Life is surreal because we have limited intellect, some more limited than others. But it makes no difference anyway since neither the dumbest of us or the smartest of us has any personal power to alter the evolutionary process. It is likely that a pet thinks human behavior is surreal, albeit they don’t have any abstract concept of something being surreal. But it sure must be puzzling to them. Every time each of us, or we collectively, make a decision not based on fact or careful logic we have contributed to the surreality of life. Today feelings, intolerance to diversity, alternate facts, and internet misinformation all tend to push life further into surreality. It is, I reckon, good theatre but not a good sign for the future of humanity. Clinging to a past in which nations could pretty much be an island unto themselves creates a new surreality that ensures chaos as a consequence. It is probably fair to say things are getting a lot more surreal.
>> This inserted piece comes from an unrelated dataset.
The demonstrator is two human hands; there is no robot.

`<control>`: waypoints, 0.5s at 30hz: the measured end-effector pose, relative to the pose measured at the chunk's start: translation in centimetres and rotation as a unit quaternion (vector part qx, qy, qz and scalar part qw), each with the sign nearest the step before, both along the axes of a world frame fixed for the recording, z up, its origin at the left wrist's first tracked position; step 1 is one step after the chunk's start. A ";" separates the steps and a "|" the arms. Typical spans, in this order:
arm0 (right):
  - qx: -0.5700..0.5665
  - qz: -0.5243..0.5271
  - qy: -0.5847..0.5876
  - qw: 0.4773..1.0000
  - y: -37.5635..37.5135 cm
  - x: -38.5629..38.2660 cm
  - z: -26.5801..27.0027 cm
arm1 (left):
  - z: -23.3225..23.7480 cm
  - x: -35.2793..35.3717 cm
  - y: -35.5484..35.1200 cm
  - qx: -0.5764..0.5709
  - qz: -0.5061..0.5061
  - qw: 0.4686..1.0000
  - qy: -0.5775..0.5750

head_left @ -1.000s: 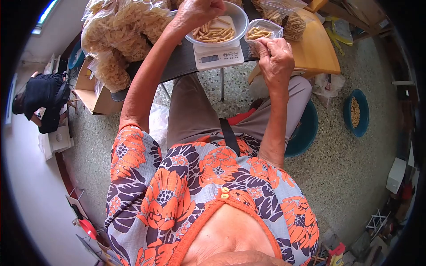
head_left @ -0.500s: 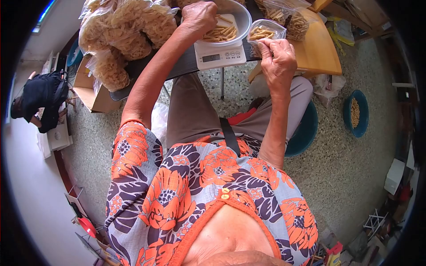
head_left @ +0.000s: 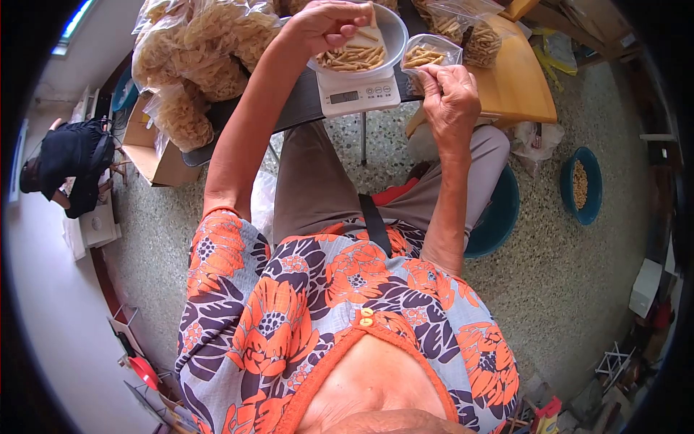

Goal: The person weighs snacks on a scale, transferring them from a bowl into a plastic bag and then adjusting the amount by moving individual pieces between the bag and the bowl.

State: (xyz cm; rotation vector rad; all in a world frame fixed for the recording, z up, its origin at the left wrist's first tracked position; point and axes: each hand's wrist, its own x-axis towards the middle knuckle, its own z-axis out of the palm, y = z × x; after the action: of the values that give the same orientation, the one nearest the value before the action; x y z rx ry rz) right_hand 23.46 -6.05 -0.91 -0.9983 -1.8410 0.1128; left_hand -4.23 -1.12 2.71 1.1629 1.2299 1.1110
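I see a heap of thin brown sticks (head_left: 354,59) in a see-through bowl (head_left: 400,42), and the bowl sits on a white scale (head_left: 359,94). The scale has a small screen, but I can't read its numbers. It is on the dark counter (head_left: 295,110), close to the front edge.

My left hand (head_left: 325,27) is over the bowl. Its thumb and first finger look pressed together on one pale stick (head_left: 373,16), and the other fingers are curled. My right hand (head_left: 452,95) is just right of the scale. Its fingers pinch the near edge of a small clear bag (head_left: 436,49), which is open and has more sticks in it.

Behind that bag, packed bags (head_left: 479,43) sit by a yellow wooden chair (head_left: 522,83). Big bags (head_left: 195,43) of pale chips pile up on the left, above a brown box (head_left: 148,153). Two blue-green tubs (head_left: 504,217) are on the speckled floor (head_left: 535,282). Far left, a person (head_left: 69,160) in dark clothes bends over.
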 end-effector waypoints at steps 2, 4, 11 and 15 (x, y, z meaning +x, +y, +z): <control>-0.001 -0.005 0.001 1.000 -0.1 0.0 0.0 | 0.6 1.0 -0.1 -0.096 -0.087 0.943 -0.306; 0.007 0.003 0.006 1.000 -0.1 0.0 0.0 | 0.5 3.0 -1.0 -0.057 -0.025 0.968 -0.245; 0.016 0.010 0.009 1.000 -0.1 0.1 0.2 | 2.2 8.5 -2.0 0.235 -0.023 0.951 0.200; 0.015 0.007 0.019 1.000 -0.1 0.2 0.2 | 3.9 6.9 -1.7 0.276 0.030 0.918 0.282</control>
State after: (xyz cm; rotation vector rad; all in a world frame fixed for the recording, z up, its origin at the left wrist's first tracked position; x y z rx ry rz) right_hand 23.65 -6.18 -0.76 -0.9564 -1.8111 0.1128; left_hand 2.71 -2.80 6.63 1.9909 1.4275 1.2569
When we take the stance that we cannot tolerate those who think, behave, and feel differently about some issue in life, we simply ensure that our level of contentment will be short circuited by this lack of tolerance for diversity. It is always better to ask someone to explain why they feel the way they do about this or that than to attack them for their varied feelings toward your own feelings. This is not to say we need tolerate anyone’s actions which are interfering with someone else’s rights or physical safety. When we can bring ourselves to accept diversity, be genuinely intrigued by it, it is at that point we are actually putting ourselves in line with the surreality of life. Life is not just what appears to be real to us. Life is real to others in ways life is not real to ourselves. Of course there are social limits to someone else’s reality. If they kill because they feel the need to, this cannot be tolerated; if they steal someone else’s property this cannot be tolerated; if they deprive others of rights which they already have, this cannot be tolerated—and so on. When someone says they don’t want to stand during a national anthem, they don’t have to. We might want to enquire why they don’t want to stand so we understand where they are coming from. They might say “Well I don’t stand because I don’t approve of everything my country does”. Ok, then the question might be, “well then, why is anyone standing”? The only thing certain here is that another person cannot themselves define why someone is not standing for the anthem, only the person who is not standing can answer that. Of course all of this is surreal.
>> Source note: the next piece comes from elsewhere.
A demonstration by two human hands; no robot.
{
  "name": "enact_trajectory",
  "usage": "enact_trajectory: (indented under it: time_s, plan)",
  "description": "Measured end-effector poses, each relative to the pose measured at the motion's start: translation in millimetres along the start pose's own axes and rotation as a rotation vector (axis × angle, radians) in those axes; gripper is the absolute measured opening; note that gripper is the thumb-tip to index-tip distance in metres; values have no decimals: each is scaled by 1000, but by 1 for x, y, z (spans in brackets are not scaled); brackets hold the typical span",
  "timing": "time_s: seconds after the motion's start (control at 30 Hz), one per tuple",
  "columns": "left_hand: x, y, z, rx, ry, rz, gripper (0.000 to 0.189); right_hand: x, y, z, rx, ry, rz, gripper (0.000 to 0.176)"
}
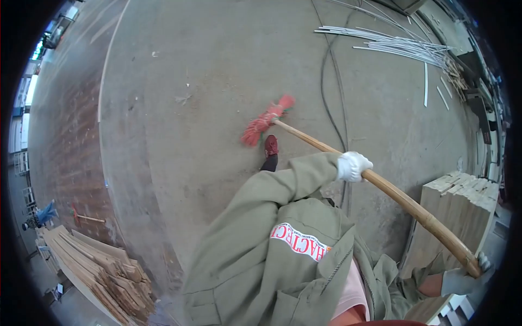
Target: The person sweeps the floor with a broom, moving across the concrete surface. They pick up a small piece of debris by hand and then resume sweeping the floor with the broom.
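Observation:
A broom with red bristles [262, 126] rests on the concrete floor ahead of me, its head slightly smeared by motion. Its long wooden handle [408, 205] slants down to the right across my front. My left hand [353, 166], in a white glove, is closed around the handle about midway along. Near the handle's top end, low on the right, my gloved right hand [465, 278] grips it, partly hidden behind the wood. One dark red shoe [271, 145] shows just below the broom head. Fine debris [185, 99] lies on the floor beyond the bristles, to the left.
Dark cables [326, 89] run along the floor right of the broom. Thin white strips [391, 44] lie at the far right. A stack of wooden boards [454, 209] stands close on my right. More planks [103, 269] are piled at lower left, near a red-headed tool [87, 218].

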State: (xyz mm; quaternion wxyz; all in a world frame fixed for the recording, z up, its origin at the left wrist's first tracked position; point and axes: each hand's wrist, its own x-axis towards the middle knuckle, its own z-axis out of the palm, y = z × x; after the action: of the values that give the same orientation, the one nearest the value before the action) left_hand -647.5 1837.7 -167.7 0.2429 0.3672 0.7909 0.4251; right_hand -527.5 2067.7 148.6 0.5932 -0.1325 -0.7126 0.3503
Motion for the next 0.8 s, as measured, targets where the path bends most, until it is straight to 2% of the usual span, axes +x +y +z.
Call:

Life is surreal. When I wander around on my lengthy walks I see so much about life that is surreal. If we fight this reality, and insist all of life has to be just as we personally perceive it to be, then we will end up as discontented as a Donald Trump—with everybody and everything—all the time, twenty four hours a day—and become a brainless feeling machine—lashing out at perceived friends and foes depending on which way the wind is blowing.
The fact that Donald Trump could get elected is not only surreal, but is indicative that the majority of our own population have become frustrated cauldrons of feelings and frustrations. This is not a good sign at all. Seems like there are a whole lot of chronically high levels of stress hormones existing in so many of our citizens; for different reasons of course, but how our bodies and mind respond to chronic high levels of stress hormones is the same regardless of the cause. How all this works out in the near future will itself be surreal—to us, but not to the evolutionary process which I suppose is the only reality that counts.